Since the 1970s, retailers have used cameras, security guards, sensor tags, shopping carts with wheels that lock when pushed out of parking lots and chips that track products from the factory into your home. But shoplifters — whether working in teams to bolt out the door with luxury items, searching for discarded receipts to steal matching merchandise, sneaking wares into aluminum-lined “booster bags” that deactivate sensors or smuggling high-ticket items into packaging for lower-priced items — keep stealing.

And shoplifting is on the rise. According to the National Retail Security Survey, shoplifting cost retailers $12.1 billion in 2010, up from $11.7 billion in 2009 and from $10 billion in 2002. Meanwhile, spending on anti-shoplifting efforts is up. According to the GRTB, stores around the world spent $26.8 billion to stop the five-finger discount in 2010, a 9.7 percent increase from 2009. Though Best Buy and Home Depot already have receipt checks at the exits, stealing is unlikely to stop. If shoplifters have the will, they will definitely find a way.

5. Shoplifters can always stop themselves.

In my research, I interviewed about 100 shoplifters. Many talked about the crime as though it were an illness. “I have been good but am struggling with it every day,” one said. “It is an addiction like everything else.”

Today, kleptomania is considered an impulse-control disorder or an addiction. In 1997, Marcus Goldman, one of the few physicians who has studied the disease, estimated that it affects six in 1,000 people— though, according to the American Psychiatric Association’s diagnostic manual, less than 5 percent of self-identified shoplifters have kleptomania. Meanwhile, the Columbia researchers concluded that “a lifetime history of shoplifting was common.”

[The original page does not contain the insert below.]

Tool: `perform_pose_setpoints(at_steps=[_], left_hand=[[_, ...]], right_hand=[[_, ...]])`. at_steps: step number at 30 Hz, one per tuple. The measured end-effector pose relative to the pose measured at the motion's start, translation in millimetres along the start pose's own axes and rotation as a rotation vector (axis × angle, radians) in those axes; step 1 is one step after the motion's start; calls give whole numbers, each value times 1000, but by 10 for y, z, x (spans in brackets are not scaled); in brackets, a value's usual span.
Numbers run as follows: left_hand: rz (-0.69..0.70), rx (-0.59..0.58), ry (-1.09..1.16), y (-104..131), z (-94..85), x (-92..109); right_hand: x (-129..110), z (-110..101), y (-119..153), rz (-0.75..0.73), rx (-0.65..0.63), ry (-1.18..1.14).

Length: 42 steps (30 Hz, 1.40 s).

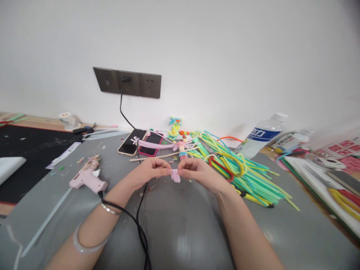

If shoplifting, like alcoholism or ADHD, is a disease, the cure has yet to be found. Talk therapy, according to a 2004 study of patients with kleptomania, does not help people stop stealing. Pharmaceuticals such as Lexapro, which reduces depression and anxiety, have not been shown to affect shoplifters. Naltrexone, a drug used to treat alcoholism, seems to suppress the urge to steal in some people, but a study completed in 2009 by researchers at the University of Minnesota shoplifting research included only 25 patients.

Theft and shoplifting diversion and education classes maybe a first step to reducing recidicism.